Records contained in a dataset
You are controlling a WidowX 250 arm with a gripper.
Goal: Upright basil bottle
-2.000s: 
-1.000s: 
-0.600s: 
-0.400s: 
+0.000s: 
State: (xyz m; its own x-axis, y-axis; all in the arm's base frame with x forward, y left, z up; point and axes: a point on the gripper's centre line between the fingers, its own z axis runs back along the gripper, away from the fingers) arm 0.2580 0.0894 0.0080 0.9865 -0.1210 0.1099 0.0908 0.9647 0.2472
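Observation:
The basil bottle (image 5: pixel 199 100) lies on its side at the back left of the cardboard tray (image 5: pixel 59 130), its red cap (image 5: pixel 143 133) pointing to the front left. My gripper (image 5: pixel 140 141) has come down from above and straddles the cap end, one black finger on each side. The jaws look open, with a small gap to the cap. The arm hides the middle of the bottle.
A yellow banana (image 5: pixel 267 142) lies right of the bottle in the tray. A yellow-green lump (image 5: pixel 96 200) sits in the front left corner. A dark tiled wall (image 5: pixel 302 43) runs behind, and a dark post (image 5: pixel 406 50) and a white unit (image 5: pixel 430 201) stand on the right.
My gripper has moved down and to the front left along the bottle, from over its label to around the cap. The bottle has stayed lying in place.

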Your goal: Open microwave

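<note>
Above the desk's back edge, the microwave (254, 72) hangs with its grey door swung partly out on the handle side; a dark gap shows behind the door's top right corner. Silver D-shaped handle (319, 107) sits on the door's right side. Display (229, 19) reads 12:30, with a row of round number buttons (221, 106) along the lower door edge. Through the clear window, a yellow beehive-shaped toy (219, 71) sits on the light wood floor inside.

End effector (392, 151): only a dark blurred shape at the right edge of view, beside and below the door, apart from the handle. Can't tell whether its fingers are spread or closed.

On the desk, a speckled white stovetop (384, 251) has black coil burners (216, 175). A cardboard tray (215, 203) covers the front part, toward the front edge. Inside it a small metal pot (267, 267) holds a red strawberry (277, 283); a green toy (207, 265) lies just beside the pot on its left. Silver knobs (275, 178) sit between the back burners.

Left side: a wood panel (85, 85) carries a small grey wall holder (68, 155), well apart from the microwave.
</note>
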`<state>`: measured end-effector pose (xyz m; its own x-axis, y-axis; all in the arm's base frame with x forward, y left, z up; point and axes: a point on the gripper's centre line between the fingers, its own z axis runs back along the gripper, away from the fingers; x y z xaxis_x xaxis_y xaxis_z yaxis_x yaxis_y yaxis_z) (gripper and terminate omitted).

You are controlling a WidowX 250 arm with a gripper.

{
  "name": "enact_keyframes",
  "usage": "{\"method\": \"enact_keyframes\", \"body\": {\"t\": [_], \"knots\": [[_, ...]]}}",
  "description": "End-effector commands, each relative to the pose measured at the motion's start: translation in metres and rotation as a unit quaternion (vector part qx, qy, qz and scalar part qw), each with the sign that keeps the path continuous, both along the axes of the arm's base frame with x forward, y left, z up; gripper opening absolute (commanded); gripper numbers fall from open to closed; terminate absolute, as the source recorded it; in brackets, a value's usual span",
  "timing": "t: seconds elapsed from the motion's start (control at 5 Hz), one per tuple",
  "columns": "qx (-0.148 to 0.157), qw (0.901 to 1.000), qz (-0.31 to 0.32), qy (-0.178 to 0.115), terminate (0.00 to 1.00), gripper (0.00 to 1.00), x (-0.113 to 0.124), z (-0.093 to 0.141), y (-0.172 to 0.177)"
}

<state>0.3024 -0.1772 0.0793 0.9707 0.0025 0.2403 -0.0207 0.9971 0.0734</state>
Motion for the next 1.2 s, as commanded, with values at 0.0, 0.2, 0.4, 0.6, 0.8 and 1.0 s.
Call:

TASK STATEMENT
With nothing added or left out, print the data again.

TASK RESPONSE
You are controlling a WidowX 250 arm with a gripper.
Goal: Upright basil bottle
-2.000s: 
-1.000s: 
-0.600s: 
-0.400s: 
+0.000s: 
State: (xyz m; its own x-axis, y-axis; all in the arm's base frame with x forward, y left, z up; point and axes: a point on the gripper's centre line between the fingers, its own z axis runs back along the gripper, away from the fingers) arm 0.2580 0.0894 0.0080 0.9865 -0.1210 0.1099 0.0908 0.9647 0.2472
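Observation:
The basil bottle (image 5: pixel 199 100) lies on its side at the back left of the cardboard tray (image 5: pixel 59 130), its red cap (image 5: pixel 143 133) pointing to the front left. My gripper (image 5: pixel 140 141) has come down from above and straddles the cap end, one black finger on each side. The jaws look open, with a small gap to the cap. The arm hides the middle of the bottle.
A yellow banana (image 5: pixel 267 142) lies right of the bottle in the tray. A yellow-green lump (image 5: pixel 96 200) sits in the front left corner. A dark tiled wall (image 5: pixel 302 43) runs behind, and a dark post (image 5: pixel 406 50) and a white unit (image 5: pixel 430 201) stand on the right.
My gripper has moved down and to the front left along the bottle, from over its label to around the cap. The bottle has stayed lying in place.
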
Your goal: Open microwave

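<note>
Above the desk's back edge, the microwave (254, 72) hangs with its grey door swung partly out on the handle side; a dark gap shows behind the door's top right corner. Silver D-shaped handle (319, 107) sits on the door's right side. Display (229, 19) reads 12:30, with a row of round number buttons (221, 106) along the lower door edge. Through the clear window, a yellow beehive-shaped toy (219, 71) sits on the light wood floor inside.

End effector (392, 151): only a dark blurred shape at the right edge of view, beside and below the door, apart from the handle. Can't tell whether its fingers are spread or closed.

On the desk, a speckled white stovetop (384, 251) has black coil burners (216, 175). A cardboard tray (215, 203) covers the front part, toward the front edge. Inside it a small metal pot (267, 267) holds a red strawberry (277, 283); a green toy (207, 265) lies just beside the pot on its left. Silver knobs (275, 178) sit between the back burners.

Left side: a wood panel (85, 85) carries a small grey wall holder (68, 155), well apart from the microwave.
</note>
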`<state>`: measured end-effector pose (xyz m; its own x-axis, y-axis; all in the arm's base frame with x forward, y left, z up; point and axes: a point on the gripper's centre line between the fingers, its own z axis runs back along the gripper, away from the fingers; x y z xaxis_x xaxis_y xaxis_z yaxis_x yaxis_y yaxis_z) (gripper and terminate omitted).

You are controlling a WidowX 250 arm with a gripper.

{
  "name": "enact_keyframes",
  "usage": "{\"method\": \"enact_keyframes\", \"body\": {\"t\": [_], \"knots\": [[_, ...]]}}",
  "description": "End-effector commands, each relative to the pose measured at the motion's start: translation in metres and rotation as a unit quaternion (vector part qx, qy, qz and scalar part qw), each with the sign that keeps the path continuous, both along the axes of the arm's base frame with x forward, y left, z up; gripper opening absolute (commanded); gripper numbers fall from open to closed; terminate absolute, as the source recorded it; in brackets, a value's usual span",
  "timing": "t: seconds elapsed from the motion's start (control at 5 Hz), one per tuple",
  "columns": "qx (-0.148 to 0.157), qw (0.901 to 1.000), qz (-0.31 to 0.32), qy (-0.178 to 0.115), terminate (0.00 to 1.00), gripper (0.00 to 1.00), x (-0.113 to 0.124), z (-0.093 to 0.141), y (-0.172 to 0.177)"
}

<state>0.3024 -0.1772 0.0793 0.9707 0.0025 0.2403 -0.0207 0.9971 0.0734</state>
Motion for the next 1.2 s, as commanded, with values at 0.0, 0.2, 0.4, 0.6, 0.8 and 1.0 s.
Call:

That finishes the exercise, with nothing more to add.